Green solvent explained

Green solvents are environmentally friendly chemical solvents that are used as a part of green chemistry. They came to prominence in 2015, when the UN defined a new sustainability-focused development plan based on 17 sustainable development goals, recognizing the need for green chemistry and green solvents for a more sustainable future.^[1] Green solvents are developed as more environmentally friendly solvents, derived from the processing of agricultural crops or otherwise sustainable methods as alternatives to petrochemical solvents. Some of the expected characteristics of green solvents include ease of recycling, ease of biodegradation, and low toxicity.^[2]

Examples

Water

Although not an organic solvent, water is an attractive solvent because it its non-toxic and renewable. It is a useful solvent in many industrial processes. Traditional organic solvents can sometimes be replaced by aqueous preparations.^[3] Water-based coatings have largely replaced standard petroleum-based paints for the construction industry; however, solvent-based anti-corrosion paints remain among the most used today.

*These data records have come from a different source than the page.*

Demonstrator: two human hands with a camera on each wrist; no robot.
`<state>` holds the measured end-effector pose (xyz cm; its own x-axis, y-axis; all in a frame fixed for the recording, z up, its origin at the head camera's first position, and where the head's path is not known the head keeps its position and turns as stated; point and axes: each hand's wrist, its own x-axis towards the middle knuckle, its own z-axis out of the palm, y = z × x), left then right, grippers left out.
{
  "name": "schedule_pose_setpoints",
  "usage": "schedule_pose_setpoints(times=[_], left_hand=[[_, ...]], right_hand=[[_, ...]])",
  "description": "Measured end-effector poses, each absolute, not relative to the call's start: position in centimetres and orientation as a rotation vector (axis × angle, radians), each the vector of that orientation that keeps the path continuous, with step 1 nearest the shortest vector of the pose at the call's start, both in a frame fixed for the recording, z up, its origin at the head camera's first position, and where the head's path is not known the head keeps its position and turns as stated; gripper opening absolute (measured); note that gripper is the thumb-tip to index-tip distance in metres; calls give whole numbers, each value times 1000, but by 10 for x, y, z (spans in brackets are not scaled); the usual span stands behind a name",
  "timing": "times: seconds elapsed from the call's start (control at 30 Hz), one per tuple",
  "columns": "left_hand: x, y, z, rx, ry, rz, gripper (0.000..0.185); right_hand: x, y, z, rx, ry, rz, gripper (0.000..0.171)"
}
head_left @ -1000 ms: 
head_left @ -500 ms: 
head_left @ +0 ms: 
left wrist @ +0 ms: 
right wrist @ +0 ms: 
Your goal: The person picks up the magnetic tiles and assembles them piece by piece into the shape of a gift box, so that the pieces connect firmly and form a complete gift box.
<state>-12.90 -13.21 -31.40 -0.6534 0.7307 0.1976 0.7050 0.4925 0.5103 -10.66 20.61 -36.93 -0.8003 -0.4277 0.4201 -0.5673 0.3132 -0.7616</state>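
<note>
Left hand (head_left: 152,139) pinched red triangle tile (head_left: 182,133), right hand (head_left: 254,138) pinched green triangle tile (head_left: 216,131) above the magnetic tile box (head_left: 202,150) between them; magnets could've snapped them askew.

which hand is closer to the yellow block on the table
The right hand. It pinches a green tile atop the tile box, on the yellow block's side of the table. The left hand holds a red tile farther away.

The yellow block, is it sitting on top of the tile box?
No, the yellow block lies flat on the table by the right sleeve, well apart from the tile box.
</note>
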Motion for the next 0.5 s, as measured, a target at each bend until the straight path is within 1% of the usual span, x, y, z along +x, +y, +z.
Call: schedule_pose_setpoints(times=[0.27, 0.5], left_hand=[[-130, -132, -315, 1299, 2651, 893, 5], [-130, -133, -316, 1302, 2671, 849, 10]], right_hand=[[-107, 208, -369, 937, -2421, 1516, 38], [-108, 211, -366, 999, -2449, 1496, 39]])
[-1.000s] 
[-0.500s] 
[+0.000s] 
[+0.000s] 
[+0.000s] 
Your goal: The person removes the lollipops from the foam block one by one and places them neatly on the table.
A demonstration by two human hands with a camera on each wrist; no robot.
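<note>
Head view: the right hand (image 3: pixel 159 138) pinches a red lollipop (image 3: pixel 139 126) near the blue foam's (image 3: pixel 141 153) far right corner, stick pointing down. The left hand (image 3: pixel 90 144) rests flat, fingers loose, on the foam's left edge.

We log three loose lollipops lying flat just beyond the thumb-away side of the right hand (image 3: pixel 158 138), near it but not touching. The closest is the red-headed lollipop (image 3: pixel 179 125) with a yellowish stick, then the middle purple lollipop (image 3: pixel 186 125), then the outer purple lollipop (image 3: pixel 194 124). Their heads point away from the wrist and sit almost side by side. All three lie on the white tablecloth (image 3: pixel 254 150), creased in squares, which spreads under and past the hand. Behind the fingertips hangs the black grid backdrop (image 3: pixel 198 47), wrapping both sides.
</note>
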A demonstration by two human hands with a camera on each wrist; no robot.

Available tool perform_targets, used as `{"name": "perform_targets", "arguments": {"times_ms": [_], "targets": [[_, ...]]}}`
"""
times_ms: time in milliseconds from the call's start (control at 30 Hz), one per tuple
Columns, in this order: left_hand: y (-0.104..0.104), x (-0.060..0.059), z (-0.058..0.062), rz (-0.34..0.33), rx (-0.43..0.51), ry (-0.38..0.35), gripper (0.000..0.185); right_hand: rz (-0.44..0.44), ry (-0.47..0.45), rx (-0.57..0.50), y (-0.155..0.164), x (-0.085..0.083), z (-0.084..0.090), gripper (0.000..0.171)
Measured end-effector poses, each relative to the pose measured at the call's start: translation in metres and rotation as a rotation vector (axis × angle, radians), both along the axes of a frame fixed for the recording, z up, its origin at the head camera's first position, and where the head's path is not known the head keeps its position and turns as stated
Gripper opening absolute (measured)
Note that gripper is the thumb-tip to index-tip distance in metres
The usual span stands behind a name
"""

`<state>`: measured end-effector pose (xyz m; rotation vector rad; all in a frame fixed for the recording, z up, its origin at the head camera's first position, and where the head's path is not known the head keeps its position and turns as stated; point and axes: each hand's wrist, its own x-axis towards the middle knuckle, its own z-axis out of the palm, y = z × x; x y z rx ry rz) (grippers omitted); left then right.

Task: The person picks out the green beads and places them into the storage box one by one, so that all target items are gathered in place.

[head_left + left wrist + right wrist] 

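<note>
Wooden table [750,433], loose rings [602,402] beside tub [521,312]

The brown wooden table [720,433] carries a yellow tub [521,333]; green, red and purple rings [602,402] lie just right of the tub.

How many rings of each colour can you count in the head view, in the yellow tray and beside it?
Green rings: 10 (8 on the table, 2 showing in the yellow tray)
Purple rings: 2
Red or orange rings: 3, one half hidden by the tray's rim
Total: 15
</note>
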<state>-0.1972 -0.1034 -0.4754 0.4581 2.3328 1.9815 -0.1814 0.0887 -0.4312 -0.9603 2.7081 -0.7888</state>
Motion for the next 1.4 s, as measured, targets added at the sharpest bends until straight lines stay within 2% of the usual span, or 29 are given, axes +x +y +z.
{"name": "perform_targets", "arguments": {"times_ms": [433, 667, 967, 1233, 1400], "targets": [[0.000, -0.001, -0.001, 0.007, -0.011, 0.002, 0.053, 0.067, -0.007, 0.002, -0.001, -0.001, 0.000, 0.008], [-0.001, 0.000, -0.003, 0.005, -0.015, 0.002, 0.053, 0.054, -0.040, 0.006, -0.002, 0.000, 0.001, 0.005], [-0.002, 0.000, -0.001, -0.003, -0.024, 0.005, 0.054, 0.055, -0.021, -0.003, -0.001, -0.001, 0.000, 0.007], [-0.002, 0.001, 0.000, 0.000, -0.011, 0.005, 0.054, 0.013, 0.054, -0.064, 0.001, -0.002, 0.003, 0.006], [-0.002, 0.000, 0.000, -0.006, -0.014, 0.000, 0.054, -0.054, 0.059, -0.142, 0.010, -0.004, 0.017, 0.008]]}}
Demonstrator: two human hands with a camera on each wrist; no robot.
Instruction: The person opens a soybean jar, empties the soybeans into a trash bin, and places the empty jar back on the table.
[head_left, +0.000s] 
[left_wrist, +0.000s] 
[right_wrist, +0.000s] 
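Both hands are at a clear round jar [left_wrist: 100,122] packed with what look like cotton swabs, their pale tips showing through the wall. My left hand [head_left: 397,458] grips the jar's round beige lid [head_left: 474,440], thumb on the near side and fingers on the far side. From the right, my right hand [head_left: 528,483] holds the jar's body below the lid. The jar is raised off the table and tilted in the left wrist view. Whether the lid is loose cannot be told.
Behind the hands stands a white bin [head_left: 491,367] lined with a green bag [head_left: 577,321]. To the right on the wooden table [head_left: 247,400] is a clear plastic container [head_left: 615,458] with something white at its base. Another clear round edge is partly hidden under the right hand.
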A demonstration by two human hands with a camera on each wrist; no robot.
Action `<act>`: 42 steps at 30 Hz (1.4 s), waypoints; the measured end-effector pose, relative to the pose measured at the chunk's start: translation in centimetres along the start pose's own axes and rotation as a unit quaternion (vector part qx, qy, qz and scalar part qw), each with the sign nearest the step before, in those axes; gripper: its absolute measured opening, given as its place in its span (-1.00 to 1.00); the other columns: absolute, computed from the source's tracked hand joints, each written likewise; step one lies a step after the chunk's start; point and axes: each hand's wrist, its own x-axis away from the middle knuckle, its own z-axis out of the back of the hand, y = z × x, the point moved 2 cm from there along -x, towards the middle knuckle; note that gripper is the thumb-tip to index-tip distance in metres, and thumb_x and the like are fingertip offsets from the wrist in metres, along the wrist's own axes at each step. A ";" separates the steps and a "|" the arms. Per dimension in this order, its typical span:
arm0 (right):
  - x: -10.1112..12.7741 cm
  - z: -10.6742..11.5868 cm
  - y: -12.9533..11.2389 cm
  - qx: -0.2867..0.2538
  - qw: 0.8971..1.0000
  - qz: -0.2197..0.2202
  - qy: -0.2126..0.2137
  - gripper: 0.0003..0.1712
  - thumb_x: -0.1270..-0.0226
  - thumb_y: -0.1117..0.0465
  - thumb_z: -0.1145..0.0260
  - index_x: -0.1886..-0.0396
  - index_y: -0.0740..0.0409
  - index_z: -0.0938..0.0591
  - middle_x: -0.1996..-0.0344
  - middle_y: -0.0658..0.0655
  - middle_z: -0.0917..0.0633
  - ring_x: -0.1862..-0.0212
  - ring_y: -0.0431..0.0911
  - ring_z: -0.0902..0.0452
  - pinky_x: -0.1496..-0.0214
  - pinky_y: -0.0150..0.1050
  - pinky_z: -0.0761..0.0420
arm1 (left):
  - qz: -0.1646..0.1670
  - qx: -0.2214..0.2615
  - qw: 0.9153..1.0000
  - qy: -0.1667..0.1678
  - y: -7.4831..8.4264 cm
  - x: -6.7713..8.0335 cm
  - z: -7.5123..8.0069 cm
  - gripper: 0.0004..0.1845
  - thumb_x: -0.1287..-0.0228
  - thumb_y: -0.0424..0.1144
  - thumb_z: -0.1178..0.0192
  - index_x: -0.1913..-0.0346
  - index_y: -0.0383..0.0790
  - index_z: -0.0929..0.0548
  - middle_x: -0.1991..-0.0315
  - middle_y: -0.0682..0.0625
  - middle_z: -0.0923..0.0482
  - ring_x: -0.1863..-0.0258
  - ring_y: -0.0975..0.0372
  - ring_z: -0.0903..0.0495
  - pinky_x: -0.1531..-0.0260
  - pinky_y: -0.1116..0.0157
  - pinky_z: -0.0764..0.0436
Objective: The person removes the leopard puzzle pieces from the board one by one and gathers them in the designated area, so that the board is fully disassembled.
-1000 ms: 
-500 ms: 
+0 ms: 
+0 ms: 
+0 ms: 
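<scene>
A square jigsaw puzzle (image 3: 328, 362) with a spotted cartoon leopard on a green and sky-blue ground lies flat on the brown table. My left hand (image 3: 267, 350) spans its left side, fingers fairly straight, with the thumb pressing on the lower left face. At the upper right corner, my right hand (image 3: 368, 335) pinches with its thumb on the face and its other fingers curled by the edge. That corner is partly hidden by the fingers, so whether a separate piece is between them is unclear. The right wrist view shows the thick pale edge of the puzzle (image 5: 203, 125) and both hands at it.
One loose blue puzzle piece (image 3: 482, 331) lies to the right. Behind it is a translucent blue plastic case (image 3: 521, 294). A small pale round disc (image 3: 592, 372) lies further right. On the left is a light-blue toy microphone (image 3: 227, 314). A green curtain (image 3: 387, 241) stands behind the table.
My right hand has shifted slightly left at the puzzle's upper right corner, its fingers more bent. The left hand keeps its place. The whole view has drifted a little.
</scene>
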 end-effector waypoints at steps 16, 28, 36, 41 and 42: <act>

Supercritical water (SCW) is obtained at a temperature of 374.2 °C and a pressure of 22.05 MPa.^[4] It behaves as a dense gas with a dissolving power equivalent to that of organic solvents of low polarity. However, the solubility of inorganic salts in SCW is radically reduced. SCW is used as a reaction medium, especially in oxidation processes for the destruction of toxic substances such as those found in industrial aqueous effluents. The use of supercritical water has two main technical challenges, namely corrosion and salt deposition.

Supercritical carbon dioxide

Supercritical carbon dioxide (CO₂) is the most commonly used supercritical fluid because of its relatively easy to use. Temperatures above 31 °C and pressures above 7.38 MPa are sufficient to obtain supercriticality,^[5] at which point it behaves as a good nonpolar solvent.

Alcohols and esters

Ethanol is used in toiletries, cosmetics, some cleaners and coatings. . Bioethanol, made industrially by fermentation of sugars, starch, and cellulose is widely available. Biobutanol (butyl alcohol, various isomers) is also produced by fermentation of sugars. Tetrahydrofurfuryl alcohol (THFA) is a specialty solvent that may be obtained from hemicellulose.

Ethyl lactate, made from lactic acid obtained from corn starch, is notably used as a mixture with other solvents in some paint strippers and cleaners. Ethyl lactate has replaced solvents such as toluene, acetone, and xylene in some applications.

Lipid-derived solvents

Lipids (triglycerides) themselves can be used as solvents, but are mostly hydrolyzed to fatty acids and glycerol (glycerin). Fatty acids can be esterified with an alcohol to give fatty acid esters, e.g., FAMEs (fatty acid methyl esters) if the esterification is performed with methanol. Usually derived from natural gas or petroleum, the methanol used to produce FAMEs can also be obtained by other routes, including gasification of biomass and household hazardous waste. Glycerol from lipid hydrolysis can be used as a solvent in synthetic chemistry, as can some of its derivatives.^[6]

Deep eutectic solvents

Deep eutectic solvents (DES)^{[7] [8]} have low melting points, can be cheap, safe and useful in industries. One example is octylammonium bromide/decanoic acid (molar ratio of [1:2]) has a lower density compared to water of 0.8889 g.cm⁻³, up to 1.4851 g.cm⁻³ for choline chloride/trifluoroacetamine [1:2]. Their miscibility is also composition-dependent.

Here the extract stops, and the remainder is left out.